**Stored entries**
———

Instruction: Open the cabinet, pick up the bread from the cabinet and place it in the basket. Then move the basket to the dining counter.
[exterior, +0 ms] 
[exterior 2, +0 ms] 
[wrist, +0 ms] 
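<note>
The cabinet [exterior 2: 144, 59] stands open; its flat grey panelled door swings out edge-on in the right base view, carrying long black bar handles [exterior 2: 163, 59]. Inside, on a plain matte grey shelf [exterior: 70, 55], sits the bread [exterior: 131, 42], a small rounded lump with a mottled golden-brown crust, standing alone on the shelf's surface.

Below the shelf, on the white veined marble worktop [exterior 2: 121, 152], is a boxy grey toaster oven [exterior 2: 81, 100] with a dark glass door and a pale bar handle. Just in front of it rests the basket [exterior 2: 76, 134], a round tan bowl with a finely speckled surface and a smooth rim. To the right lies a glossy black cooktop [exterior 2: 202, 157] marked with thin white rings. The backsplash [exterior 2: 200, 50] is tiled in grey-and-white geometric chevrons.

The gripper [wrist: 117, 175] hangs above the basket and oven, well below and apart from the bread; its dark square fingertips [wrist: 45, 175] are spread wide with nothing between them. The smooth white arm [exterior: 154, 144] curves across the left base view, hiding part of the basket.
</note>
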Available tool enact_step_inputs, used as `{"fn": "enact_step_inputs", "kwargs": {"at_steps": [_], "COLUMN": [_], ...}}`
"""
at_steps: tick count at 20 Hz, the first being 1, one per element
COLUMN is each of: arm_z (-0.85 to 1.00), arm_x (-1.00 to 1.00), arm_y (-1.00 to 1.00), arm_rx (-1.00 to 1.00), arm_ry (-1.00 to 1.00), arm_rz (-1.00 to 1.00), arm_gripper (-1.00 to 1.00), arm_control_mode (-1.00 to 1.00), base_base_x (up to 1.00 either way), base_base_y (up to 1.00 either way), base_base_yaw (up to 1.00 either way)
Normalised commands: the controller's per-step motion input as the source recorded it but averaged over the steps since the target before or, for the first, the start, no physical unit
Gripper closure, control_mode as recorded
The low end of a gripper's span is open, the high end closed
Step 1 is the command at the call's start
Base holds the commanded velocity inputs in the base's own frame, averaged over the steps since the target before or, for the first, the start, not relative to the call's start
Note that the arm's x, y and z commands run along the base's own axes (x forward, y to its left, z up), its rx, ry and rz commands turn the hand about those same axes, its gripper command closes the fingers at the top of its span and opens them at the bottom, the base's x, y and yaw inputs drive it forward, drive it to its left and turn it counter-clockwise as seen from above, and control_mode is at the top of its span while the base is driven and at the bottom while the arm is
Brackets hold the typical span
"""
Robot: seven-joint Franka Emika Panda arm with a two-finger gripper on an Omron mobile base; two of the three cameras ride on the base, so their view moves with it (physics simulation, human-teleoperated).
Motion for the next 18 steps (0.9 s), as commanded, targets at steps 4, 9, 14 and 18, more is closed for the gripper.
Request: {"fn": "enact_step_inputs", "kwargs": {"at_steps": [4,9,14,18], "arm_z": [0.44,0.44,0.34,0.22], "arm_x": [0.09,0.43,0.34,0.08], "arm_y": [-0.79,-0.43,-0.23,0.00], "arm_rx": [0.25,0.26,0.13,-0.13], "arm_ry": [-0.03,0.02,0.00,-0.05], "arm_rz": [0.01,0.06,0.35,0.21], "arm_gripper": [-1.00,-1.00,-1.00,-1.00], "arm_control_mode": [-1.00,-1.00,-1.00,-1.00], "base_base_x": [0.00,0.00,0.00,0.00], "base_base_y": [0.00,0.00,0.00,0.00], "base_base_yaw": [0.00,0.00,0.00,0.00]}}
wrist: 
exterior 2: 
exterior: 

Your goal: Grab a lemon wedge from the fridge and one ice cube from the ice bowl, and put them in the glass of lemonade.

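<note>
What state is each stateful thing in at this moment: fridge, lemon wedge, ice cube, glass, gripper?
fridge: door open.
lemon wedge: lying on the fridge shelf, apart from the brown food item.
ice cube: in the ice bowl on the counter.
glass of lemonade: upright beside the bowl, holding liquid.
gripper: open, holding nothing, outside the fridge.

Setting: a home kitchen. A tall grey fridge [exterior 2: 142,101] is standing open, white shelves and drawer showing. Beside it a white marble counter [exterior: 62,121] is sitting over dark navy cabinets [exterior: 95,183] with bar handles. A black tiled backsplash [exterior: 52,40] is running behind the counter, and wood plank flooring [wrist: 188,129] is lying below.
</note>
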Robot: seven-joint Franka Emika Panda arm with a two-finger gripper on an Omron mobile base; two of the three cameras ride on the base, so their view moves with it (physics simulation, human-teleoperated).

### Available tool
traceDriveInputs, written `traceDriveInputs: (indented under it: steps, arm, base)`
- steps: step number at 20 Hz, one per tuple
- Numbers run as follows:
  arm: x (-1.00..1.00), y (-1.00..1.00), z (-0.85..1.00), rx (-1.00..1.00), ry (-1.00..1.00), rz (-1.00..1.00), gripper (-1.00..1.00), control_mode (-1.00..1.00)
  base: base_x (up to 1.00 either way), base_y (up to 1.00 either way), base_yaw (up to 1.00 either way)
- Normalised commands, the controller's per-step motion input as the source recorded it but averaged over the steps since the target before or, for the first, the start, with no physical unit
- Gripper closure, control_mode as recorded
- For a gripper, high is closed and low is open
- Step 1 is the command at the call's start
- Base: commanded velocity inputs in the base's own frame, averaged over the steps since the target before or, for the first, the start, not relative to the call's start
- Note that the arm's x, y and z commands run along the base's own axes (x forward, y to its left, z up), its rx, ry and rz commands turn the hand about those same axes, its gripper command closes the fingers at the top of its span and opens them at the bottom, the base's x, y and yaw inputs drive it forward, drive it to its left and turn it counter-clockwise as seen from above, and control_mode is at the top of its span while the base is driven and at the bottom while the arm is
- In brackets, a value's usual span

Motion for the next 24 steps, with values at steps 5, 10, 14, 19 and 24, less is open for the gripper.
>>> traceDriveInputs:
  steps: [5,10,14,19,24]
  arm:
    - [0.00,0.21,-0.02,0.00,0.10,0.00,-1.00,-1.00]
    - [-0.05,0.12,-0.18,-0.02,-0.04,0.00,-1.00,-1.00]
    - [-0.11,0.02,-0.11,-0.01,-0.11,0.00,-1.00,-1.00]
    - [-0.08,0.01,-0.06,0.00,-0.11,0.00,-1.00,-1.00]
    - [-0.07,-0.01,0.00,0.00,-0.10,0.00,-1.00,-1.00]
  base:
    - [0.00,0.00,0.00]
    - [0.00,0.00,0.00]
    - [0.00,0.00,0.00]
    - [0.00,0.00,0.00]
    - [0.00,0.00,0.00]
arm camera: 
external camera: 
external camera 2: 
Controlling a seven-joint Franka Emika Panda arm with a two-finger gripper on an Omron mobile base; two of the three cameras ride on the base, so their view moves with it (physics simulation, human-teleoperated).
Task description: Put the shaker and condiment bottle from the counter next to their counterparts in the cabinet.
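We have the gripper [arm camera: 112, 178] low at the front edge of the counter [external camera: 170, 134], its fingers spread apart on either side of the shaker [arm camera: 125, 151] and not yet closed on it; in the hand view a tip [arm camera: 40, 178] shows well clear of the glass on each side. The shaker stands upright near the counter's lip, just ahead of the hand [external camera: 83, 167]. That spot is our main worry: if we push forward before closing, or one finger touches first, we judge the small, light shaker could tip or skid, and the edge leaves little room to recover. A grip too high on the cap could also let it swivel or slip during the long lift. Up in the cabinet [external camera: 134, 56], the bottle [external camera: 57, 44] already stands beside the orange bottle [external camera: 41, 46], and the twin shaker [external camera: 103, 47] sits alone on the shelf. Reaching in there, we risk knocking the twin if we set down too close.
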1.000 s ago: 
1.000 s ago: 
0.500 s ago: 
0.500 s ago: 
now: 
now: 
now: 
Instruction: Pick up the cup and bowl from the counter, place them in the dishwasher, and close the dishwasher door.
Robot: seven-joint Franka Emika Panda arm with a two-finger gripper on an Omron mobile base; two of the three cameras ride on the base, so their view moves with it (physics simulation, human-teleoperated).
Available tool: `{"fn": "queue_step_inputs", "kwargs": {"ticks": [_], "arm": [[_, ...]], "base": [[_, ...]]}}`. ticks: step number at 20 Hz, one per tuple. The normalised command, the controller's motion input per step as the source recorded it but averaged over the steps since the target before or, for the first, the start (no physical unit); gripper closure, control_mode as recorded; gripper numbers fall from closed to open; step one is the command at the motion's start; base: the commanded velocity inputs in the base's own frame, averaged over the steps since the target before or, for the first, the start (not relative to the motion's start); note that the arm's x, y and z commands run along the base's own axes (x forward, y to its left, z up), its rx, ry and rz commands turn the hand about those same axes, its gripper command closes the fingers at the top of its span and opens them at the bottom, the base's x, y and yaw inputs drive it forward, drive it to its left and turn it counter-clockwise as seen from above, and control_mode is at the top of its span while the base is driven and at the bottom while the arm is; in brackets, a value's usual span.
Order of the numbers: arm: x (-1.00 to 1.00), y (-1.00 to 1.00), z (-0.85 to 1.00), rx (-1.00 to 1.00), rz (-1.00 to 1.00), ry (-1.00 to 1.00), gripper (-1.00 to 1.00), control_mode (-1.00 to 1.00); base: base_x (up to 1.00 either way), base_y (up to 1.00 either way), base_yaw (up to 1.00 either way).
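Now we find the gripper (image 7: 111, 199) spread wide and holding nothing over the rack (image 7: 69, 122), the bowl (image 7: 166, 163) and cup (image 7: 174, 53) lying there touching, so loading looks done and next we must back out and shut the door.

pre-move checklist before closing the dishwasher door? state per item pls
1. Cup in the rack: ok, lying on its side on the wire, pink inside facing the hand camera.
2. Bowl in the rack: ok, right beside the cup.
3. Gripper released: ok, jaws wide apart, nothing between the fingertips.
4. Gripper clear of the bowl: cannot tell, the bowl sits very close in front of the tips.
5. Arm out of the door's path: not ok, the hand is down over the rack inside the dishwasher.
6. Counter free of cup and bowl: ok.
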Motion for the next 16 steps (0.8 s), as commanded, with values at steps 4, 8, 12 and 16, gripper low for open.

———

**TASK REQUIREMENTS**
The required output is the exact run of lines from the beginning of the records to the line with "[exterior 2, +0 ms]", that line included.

**SOLUTION TO THE EXERCISE**
Instruction: Open the cabinet, pick up the bread from the cabinet and place it in the basket. Then move the basket to the dining counter.
[exterior, +0 ms] 
[exterior 2, +0 ms] 

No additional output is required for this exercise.